▶ EXERCISE AIM:
Work out how many lines of the listing hold the string "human", then answer with that number and nothing else.

***

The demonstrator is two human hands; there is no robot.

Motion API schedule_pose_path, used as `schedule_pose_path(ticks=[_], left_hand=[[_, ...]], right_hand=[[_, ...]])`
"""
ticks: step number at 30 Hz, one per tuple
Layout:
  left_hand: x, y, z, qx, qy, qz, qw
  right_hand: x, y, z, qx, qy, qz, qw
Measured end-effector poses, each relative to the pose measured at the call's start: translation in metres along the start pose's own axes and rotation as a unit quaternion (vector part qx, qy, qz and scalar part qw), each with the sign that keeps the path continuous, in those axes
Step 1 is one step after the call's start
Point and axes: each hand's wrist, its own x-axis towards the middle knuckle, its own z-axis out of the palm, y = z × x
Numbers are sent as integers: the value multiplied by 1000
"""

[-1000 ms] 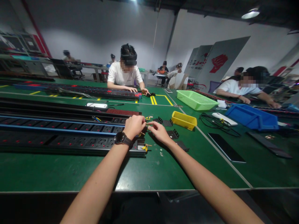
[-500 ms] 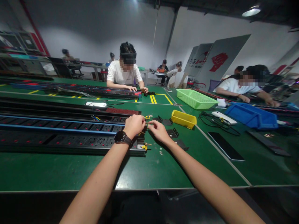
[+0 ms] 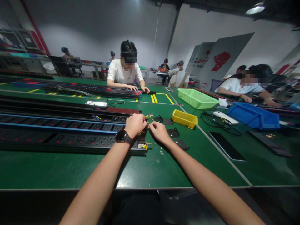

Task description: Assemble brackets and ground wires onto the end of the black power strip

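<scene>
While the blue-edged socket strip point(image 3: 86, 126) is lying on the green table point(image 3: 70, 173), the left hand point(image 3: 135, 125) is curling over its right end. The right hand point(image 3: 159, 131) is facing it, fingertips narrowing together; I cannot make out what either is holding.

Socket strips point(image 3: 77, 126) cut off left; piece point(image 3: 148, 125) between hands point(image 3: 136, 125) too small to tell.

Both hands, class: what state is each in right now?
Left hand: curled at the blue-edged power strip; grip hidden, can't tell.
Right hand: curled beside the left; can't tell whether it holds anything.
</scene>
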Motion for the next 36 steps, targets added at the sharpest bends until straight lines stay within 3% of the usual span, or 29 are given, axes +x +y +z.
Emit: schedule_pose_path(ticks=[14,28,36], left_hand=[[1,0,2,-16,-6,-5,1000],[3,-1,3,-40,-5,-51,998],[2,-2,3,-22,-6,-10,1000]], right_hand=[[0,1,0,12,-14,-1,1000],[2,2,0,1,-30,15,999],[1,1,-2,13,-37,0,999]])
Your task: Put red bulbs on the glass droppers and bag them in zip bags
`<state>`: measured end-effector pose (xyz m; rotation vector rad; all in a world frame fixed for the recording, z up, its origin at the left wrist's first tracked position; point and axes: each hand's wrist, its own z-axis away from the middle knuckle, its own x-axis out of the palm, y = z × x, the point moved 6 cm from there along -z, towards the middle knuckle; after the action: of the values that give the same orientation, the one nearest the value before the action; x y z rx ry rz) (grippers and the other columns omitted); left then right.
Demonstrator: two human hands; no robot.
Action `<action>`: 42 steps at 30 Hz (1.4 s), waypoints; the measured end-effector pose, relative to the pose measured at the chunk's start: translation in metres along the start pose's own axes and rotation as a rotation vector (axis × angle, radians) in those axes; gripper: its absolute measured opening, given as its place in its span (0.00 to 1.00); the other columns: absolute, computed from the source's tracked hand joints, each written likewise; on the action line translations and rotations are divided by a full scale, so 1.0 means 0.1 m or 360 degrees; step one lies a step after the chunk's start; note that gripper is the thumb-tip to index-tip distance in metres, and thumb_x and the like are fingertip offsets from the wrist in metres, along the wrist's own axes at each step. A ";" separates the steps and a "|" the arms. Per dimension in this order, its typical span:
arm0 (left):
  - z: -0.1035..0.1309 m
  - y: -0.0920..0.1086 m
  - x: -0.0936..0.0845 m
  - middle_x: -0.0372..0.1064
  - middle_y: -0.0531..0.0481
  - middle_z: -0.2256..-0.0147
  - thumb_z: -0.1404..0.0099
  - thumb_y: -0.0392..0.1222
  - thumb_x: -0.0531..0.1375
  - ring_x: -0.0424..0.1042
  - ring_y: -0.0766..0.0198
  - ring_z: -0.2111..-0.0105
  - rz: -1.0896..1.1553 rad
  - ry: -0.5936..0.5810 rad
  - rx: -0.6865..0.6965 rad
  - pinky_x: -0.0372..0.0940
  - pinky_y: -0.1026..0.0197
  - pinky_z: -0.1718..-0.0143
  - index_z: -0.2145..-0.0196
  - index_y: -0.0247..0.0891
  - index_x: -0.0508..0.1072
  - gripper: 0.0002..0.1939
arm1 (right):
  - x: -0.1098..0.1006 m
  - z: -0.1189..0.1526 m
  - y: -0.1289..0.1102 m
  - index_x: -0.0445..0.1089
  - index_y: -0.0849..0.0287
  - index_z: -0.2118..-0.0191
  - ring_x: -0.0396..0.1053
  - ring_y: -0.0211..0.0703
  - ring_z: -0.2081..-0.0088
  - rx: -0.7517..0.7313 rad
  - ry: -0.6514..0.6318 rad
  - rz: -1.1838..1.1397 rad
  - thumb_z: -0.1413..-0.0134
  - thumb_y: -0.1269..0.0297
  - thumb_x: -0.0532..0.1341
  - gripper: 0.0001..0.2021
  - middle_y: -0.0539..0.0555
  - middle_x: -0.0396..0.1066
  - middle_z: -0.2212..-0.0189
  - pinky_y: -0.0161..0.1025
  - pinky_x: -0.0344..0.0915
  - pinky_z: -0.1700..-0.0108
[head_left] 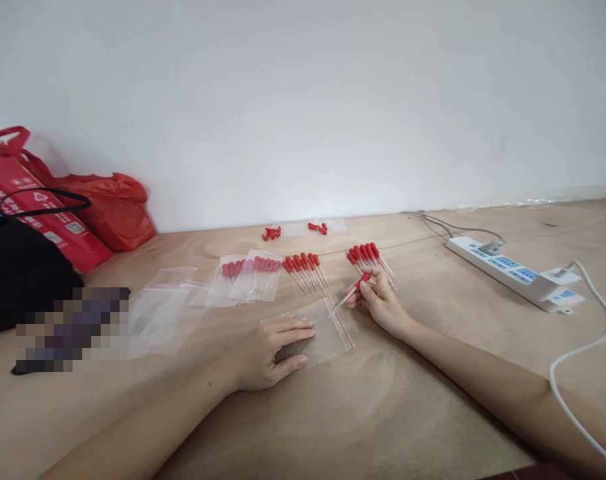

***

▶ ANSWER AREA:
2